At a Newark City Council meeting last Wednesday, tensions ran high as residents loudly protested the Council’s discussion of new zoning proposals intended to increase density in the city.

Among the measures on the table was a riverfront rezoning proposal that would allow for developments up to 40 stories high in some areas. Another would allow construction in the Ironbound (an unincorporated community near Penn Station) to rise to 12 stories. Both areas include a good deal of vacant property that would be redeveloped as high-rise buildings if these proposals pass. By the end of the meeting, the riverfront zoning proposal was moved to the next step of approval, while the Ironbound proposal was deferred.

A separate inclusionary zoning ordinance devoted to incorporating low- to middle-income housing in new developments was also deferred, despite Newark Mayor Ras Baraka‘s months-long pursuit to push it forward. It would require buildings with 30 or more units to devote 20 percent or more for low- and middle-income residents, or contribute the funds required to build those units in other projects.

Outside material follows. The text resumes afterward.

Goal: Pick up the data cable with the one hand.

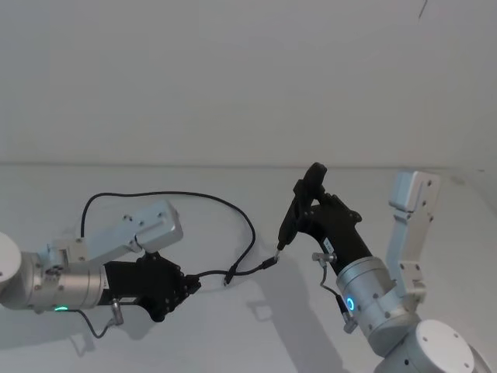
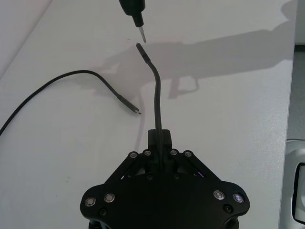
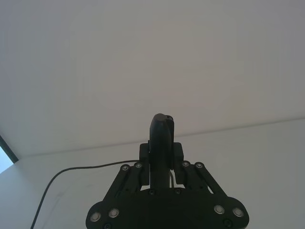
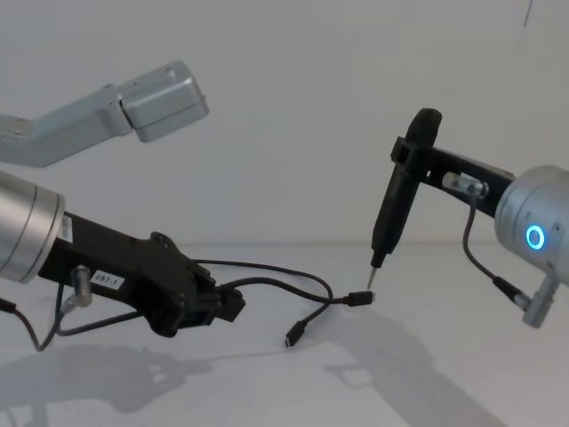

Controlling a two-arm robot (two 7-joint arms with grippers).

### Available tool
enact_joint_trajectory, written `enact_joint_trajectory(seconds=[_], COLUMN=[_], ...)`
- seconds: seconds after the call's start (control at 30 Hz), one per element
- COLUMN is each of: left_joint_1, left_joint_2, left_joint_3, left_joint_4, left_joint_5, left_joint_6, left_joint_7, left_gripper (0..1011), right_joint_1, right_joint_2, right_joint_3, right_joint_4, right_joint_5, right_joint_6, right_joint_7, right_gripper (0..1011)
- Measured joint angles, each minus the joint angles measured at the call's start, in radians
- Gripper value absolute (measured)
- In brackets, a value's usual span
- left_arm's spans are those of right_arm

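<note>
Left gripper: jaws closed on cable near one plug, held just above worktop; plug juts toward tip of pen-like tool. Right gripper: jaws closed on tool. Remaining cable loops across worktop. Step: grasp made; next, lift clear. Label reads "297-1", I think.

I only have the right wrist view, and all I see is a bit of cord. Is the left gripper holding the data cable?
Observer: Yes, the left gripper is shut on the data cable near one plug.
Operator: Where's that plug?
Observer: Raised off the table, just under the metal tip of the slim black tool in the right gripper, not touching it.
Operator: And the other plug?
Observer: The other plug lies on the table beside the held stretch.
</note>
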Motion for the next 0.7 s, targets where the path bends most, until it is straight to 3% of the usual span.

Mayor Baraka expressed his concerns that the two separate measures – the go-ahead for new development and the ordinance promoting affordable housing – would be passed at separate times, allowing developers to forgo any responsibility to set aside affordable housing in the new buildings. “I do not think we should pass anything if we can’t pass everything,” he remarked at the meeting.

The Council’s audience agreed. A group of residents were escorted out of the hall by police.

Community activists like Nancy Zak (of the Ironbound Community Corporation) told NJ.com that she felt this move on the city’s part was a “betrayal” to the locals who had worked for years with the city and developers on Newark’s master plan and its riverfront development plan.